• WHAT YOU HAVE TO DO
Output must match the data below exactly from its first line through the line that contains "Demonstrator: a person", with no other line.

• GIVEN INFORMATION
● ● ● ● ● ● ●
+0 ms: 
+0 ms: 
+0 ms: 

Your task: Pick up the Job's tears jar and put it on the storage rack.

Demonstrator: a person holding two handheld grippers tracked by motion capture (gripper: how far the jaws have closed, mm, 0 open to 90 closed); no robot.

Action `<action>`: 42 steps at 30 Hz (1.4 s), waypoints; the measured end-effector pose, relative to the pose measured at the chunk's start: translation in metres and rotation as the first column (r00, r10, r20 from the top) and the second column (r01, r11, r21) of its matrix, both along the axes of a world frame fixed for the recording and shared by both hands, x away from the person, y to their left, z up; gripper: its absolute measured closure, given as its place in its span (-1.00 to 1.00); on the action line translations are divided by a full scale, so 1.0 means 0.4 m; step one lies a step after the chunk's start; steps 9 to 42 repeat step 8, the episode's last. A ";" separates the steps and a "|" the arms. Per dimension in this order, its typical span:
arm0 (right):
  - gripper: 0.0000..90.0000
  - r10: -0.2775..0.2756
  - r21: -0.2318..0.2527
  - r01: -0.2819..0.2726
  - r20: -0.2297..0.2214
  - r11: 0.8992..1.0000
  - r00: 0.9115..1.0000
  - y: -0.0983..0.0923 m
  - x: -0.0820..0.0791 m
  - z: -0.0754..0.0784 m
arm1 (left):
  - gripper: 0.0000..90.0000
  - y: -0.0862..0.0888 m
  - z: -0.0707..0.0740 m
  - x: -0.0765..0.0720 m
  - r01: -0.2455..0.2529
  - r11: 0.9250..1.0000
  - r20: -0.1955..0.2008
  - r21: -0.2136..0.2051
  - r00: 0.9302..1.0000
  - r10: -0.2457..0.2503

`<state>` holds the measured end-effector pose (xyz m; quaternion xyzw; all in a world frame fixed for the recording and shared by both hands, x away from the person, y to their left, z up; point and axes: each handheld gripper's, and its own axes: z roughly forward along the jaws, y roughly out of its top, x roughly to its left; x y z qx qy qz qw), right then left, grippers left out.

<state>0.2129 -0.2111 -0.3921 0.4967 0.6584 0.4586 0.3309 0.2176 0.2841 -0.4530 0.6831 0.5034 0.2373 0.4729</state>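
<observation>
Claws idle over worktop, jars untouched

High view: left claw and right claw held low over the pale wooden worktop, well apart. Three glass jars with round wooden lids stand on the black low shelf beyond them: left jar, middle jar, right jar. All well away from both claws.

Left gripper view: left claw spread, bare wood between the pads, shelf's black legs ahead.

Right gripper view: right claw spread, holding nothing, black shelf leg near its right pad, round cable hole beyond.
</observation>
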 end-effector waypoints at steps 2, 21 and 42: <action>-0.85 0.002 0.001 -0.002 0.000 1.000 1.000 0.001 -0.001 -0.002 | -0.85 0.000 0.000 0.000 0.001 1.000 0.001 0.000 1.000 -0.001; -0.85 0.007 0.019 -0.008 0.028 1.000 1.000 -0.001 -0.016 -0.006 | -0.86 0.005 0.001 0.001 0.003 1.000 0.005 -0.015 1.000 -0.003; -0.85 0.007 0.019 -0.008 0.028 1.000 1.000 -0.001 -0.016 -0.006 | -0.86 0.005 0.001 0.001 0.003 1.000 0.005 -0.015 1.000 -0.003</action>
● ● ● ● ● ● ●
• PROBLEM SOLUTION
+0 ms: 
+0 ms: 
+0 ms: 

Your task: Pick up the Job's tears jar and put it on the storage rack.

Demonstrator: a person holding two handheld grippers tracked by motion capture (gripper: how far the jaws have closed, mm, 0 open to 90 closed); no robot.

The response to this exercise is now finished.